What you are asked to do — Without including any image, retype the records word for word.

== Material for this task ==

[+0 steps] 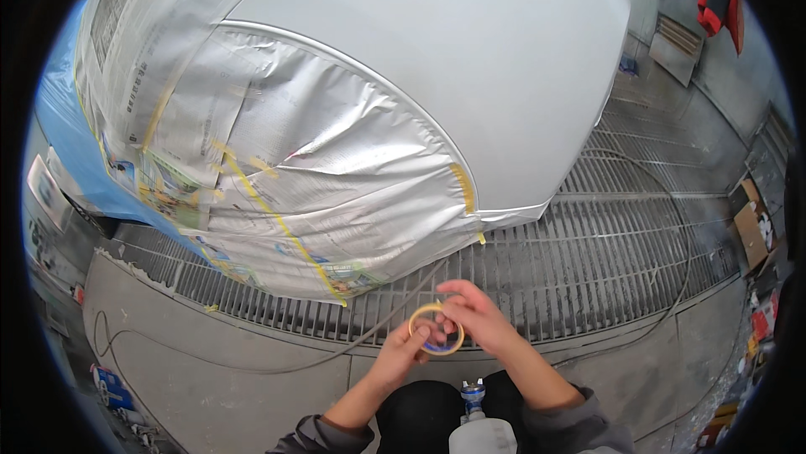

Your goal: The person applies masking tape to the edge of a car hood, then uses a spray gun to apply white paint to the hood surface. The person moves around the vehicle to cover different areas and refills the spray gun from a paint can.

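Observation:
A roll of yellow masking tape [415, 314] is held up in front of my lap. My left hand [405, 351] grips its left side, the thumb lying over the ring and fingers showing through the hole. At the upper right of the roll, my right hand [478, 314] has its thumb and fingers closed on the rim, one finger bent out above. Whether a loose tape end is pinched there, I cannot tell. Below the roll, between my knees, sits a spray gun [473, 395] with a blue metal body and a pale cup [483, 437].
Ahead stands a silver-grey car body panel [470, 59], its wheel area covered by paint-dusted newspaper [327, 152] with yellow tape strips. Blue sheeting [71, 143] hangs at left. A hose [302, 367] crosses the floor and metal grating [604, 261]. A cardboard box [750, 223] is far right.

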`<state>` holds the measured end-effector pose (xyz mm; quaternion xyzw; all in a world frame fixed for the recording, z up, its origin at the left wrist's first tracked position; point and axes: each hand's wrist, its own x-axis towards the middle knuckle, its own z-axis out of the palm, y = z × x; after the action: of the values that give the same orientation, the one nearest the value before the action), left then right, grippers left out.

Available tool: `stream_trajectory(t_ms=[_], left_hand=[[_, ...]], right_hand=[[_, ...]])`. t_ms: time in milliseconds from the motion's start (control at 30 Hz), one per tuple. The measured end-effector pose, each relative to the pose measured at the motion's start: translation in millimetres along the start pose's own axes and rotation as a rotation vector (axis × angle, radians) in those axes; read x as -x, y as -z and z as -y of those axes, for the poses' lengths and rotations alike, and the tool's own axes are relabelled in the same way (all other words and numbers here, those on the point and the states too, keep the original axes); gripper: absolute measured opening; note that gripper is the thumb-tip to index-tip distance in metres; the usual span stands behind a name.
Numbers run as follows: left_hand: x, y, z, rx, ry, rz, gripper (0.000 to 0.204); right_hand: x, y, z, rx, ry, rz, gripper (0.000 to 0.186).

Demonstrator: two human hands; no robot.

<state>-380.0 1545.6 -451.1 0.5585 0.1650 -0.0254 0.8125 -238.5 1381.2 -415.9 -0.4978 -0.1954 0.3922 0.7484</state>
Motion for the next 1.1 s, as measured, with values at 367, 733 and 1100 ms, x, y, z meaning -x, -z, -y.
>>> stream_trajectory(t_ms=[367, 733, 1100], left_hand=[[95, -28, 19, -0.603, -0.594, 0.522, 0.053], [99, -39, -28, -0.611, -0.525, 0.576, 0.063], [80, -41, -48, -0.344, -0.597, 0.804, 0.065]], right_hand=[[229, -38, -35, 1.699, 0.176, -0.005, 0.053], [192, -85, -30, 1.419, -0.185, -0.021, 0.051], [149, -75, -27, 1.318, -0.074, 0.101, 0.044]])
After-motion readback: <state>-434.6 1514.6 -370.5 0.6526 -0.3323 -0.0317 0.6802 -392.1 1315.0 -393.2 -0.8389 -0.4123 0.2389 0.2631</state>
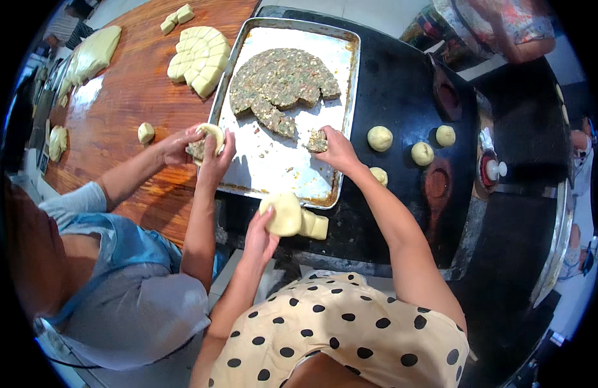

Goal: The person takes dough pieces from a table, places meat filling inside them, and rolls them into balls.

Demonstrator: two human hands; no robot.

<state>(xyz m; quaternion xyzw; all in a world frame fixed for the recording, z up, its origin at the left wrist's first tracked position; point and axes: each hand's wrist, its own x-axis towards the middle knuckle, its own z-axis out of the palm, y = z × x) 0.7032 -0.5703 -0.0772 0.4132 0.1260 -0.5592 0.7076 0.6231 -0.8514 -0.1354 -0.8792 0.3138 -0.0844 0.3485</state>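
Observation:
My left hand [259, 240] holds a flattened round of pale dough [282, 214] by its left edge, close to the counter's front edge. Over the tray's lower right part, my right hand [337, 150] grips a small lump of chunky, seedy filling [317, 140] between its fingers. The metal baking tray [247, 183] bears a large brown slab of the same filling [282, 77], with pieces broken from its lower side and crumbs around it. Behind the flattened round, partly hidden by it, lies a squarish dough piece [315, 225].
At my left a co-worker's hands [211, 145] wrap dough around filling. Several dough balls [380, 138] sit on the black counter [402, 84], near two wooden moulds [436, 187] and a red-and-white stamp [493, 169]. Cut dough portions [198, 57] and a long dough mass [95, 55] lie on the wooden table [134, 84].

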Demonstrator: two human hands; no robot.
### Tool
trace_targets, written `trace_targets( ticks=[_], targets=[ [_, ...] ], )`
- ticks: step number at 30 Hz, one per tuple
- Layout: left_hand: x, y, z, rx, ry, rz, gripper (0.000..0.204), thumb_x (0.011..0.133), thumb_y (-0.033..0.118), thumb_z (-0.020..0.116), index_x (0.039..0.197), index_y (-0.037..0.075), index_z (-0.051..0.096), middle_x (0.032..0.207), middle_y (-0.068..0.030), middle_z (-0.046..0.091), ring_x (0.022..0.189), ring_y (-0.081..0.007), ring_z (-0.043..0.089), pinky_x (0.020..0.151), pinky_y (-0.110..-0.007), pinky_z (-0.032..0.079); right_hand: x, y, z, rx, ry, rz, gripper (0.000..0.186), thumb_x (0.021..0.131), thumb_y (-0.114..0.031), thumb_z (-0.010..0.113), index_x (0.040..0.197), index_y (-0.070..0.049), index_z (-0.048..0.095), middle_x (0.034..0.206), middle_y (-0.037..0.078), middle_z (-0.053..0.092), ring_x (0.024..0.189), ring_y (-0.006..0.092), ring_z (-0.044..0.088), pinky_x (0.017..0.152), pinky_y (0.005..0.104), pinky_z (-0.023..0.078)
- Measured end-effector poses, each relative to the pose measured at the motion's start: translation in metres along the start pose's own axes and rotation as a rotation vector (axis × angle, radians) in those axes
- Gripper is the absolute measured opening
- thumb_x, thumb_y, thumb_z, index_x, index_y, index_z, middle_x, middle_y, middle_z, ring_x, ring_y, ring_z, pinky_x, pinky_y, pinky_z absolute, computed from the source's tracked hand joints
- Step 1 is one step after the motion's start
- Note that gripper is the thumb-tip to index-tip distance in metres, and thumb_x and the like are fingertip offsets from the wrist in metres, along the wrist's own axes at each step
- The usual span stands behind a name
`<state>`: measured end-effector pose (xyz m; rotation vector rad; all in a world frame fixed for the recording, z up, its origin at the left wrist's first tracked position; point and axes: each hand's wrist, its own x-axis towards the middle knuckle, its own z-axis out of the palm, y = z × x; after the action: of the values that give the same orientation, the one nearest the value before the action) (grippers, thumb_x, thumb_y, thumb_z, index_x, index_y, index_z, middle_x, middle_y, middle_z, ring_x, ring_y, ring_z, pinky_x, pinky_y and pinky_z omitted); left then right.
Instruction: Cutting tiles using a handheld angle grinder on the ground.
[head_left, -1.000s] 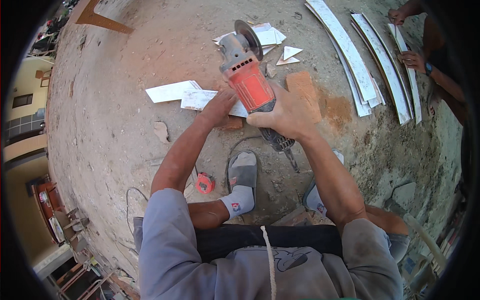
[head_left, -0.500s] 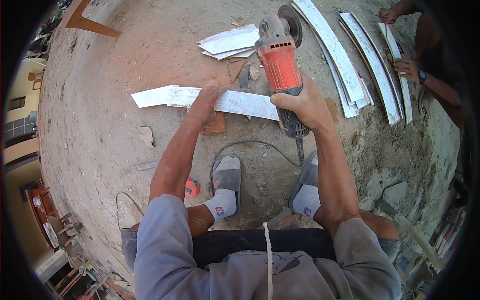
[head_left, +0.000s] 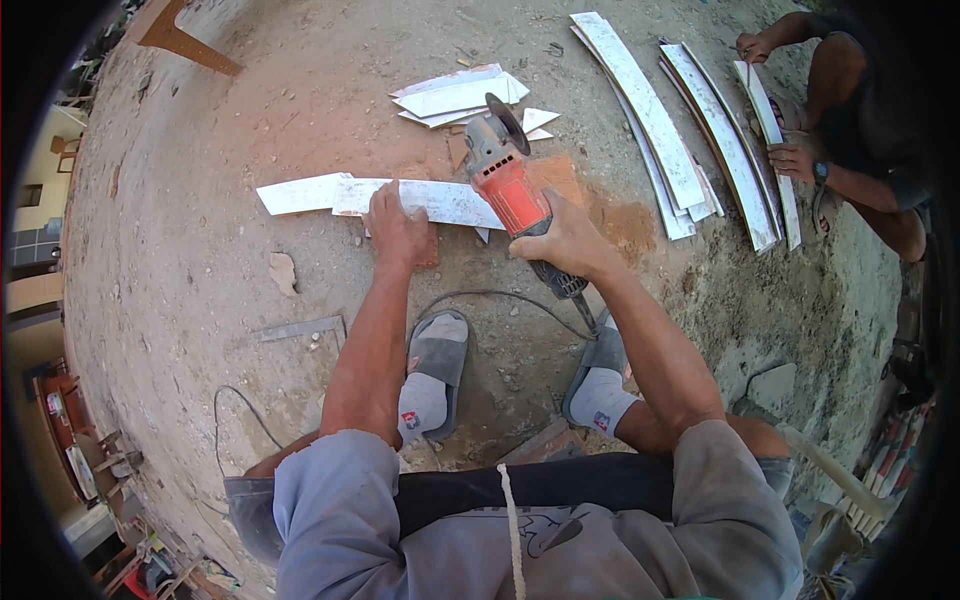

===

Answer —
[+0 steps] 

Your goal: The person applies masking tape to the edge of a car hood, then uses a spray gun to apply white paint to the hood surface. The person moves around the vehicle to cover different areas and refills the spray gun from a paint can.

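Observation:
A roll of yellow masking tape [415, 314] is held up in front of my lap. My left hand [405, 351] grips its left side, the thumb lying over the ring and fingers showing through the hole. At the upper right of the roll, my right hand [478, 314] has its thumb and fingers closed on the rim, one finger bent out above. Whether a loose tape end is pinched there, I cannot tell. Below the roll, between my knees, sits a spray gun [473, 395] with a blue metal body and a pale cup [483, 437].
Ahead stands a silver-grey car body panel [470, 59], its wheel area covered by paint-dusted newspaper [327, 152] with yellow tape strips. Blue sheeting [71, 143] hangs at left. A hose [302, 367] crosses the floor and metal grating [604, 261]. A cardboard box [750, 223] is far right.
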
`<state>` holds the measured end-effector pose (xyz mm; quaternion xyzw; all in a world frame fixed for the recording, z up, its origin at the left wrist's first tracked position; point and axes: each hand's wrist, its own x-axis towards the middle knuckle, its own z-axis out of the palm, y = z × x; after the action: of the values that give the same orientation, the one nearest the value before the action), left then right, grippers left out.

Available tool: `stream_trajectory(t_ms=[_], left_hand=[[_, ...]], right_hand=[[_, ...]])`. t_ms: time in milliseconds from the motion's start (control at 30 Hz), one per tuple. The measured end-effector pose, each relative to the pose measured at the motion's start: translation in millimetres along the start pose's own axes and rotation as a rotation vector (axis × angle, radians) in those axes; read x as -x, y as -z and z as -y of those axes, for the poses' lengths and rotations alike, and the tool's own axes are relabelled in the same way (all other words and numbers here, those on the point and the states too, keep the original axes); gripper: absolute measured opening; note that gripper is the thumb-tip to index-tip distance in metres; the usual span stands behind a name.
Numbers run as follows: left_hand: x, y, z, rx, ry, rz, gripper (0.000 to 0.204); right_hand: x, y, z, rx, ry, rz, gripper (0.000 to 0.186).

Demonstrator: two human hands; no robot.

<state>-380.0 1545.6 -451.1 0.5585 0.1650 -0.0254 0.8125 -238.5 1381.2 -415.9 -0.4978 -0.1954 0.3922 0.7484</state>
Motion for the next 1.1 s, as measured, with values at 367, 733 and 1100 ms, x, y, z meaning -x, -z, -y.
>>> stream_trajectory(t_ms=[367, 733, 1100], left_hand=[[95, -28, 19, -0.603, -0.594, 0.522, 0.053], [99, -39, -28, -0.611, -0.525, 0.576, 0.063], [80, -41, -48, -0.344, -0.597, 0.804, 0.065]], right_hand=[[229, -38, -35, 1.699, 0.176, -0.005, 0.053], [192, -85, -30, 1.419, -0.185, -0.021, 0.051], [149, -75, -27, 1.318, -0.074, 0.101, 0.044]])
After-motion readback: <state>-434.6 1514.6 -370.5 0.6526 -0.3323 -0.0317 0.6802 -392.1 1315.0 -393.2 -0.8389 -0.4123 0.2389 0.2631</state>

Goal: The person takes dough pieces from a table, places meat filling inside them, and rolls them into balls.

Demonstrator: two human hands; no robot.

<state>(xyz m; quaternion xyzw; all in a world frame fixed for the recording, z up, its origin at the left wrist's first tracked position; point and axes: each hand's wrist, its own x-axis towards the middle knuckle, its own z-axis out of the palm, y = z × x) 0.7032 -0.5703 -0.0772 0.4132 0.1260 -0.5592 0.7076 0.6231 -0.8514 -0.1354 -0.8792 0.3138 -0.0844 0.3485</state>
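Observation:
My left hand [259, 240] holds a flattened round of pale dough [282, 214] by its left edge, close to the counter's front edge. Over the tray's lower right part, my right hand [337, 150] grips a small lump of chunky, seedy filling [317, 140] between its fingers. The metal baking tray [247, 183] bears a large brown slab of the same filling [282, 77], with pieces broken from its lower side and crumbs around it. Behind the flattened round, partly hidden by it, lies a squarish dough piece [315, 225].
At my left a co-worker's hands [211, 145] wrap dough around filling. Several dough balls [380, 138] sit on the black counter [402, 84], near two wooden moulds [436, 187] and a red-and-white stamp [493, 169]. Cut dough portions [198, 57] and a long dough mass [95, 55] lie on the wooden table [134, 84].
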
Demonstrator: two human hands; no robot.
### Tool
trace_targets, written `trace_targets( ticks=[_], targets=[ [_, ...] ], )`
- ticks: step number at 30 Hz, one per tuple
- Layout: left_hand: x, y, z, rx, ry, rz, gripper (0.000..0.204), thumb_x (0.011..0.133), thumb_y (-0.033..0.118), thumb_z (-0.020..0.116), index_x (0.039..0.197), index_y (-0.037..0.075), index_z (-0.051..0.096), middle_x (0.032..0.207), middle_y (-0.068..0.030), middle_z (-0.046..0.091), ring_x (0.022..0.189), ring_y (-0.081..0.007), ring_z (-0.043..0.089), pinky_x (0.020..0.151), pinky_y (-0.110..-0.007), pinky_z (-0.032..0.079); right_hand: x, y, z, rx, ry, rz, gripper (0.000..0.186), thumb_x (0.021..0.131), thumb_y (-0.114..0.031), thumb_z (-0.010..0.113), index_x (0.040..0.197), index_y (-0.070..0.049), index_z (-0.048..0.095), middle_x (0.034..0.206), middle_y (-0.037..0.078), middle_z (-0.053..0.092), ring_x (0.024..0.189), ring_y (-0.006..0.092), ring_z (-0.044..0.088), pinky_x (0.017..0.152), pinky_y (0.005..0.104), pinky_z (-0.023..0.078)
- Measured end-effector poses, each relative to the pose measured at the motion's start: translation in metres along the start pose's own axes and rotation as a rotation vector (axis × angle, radians) in those axes
- Gripper is the absolute measured opening
- thumb_x, thumb_y, thumb_z, index_x, index_y, index_z, middle_x, middle_y, middle_z, ring_x, ring_y, ring_z, pinky_x, pinky_y, pinky_z absolute, computed from the source's tracked hand joints
- Step 1 is one step after the motion's start
- Note that gripper is the thumb-tip to index-tip distance in metres, and thumb_x and the like are fingertip offsets from the wrist in metres, along the wrist's own axes at each step
- The usual span stands behind a name
`<state>`: measured end-effector pose (xyz m; rotation vector rad; all in a world frame fixed for the recording, z up, its origin at the left wrist's first tracked position; point and axes: each hand's wrist, its own x-axis towards the middle knuckle, its own z-axis out of the palm, y = z × x; after the action: of the values that give the same orientation, the one nearest the value before the action) (grippers, thumb_x, thumb_y, thumb_z, index_x, index_y, index_z, middle_x, middle_y, middle_z, ring_x, ring_y, ring_z, pinky_x, pinky_y and pinky_z omitted); left then right.
Instruction: Cutting tiles using a handheld angle grinder on the ground.
[head_left, -1.000s] 
[head_left, -0.500s] 
[head_left, +0.000s] 

Nothing further is needed for the answer.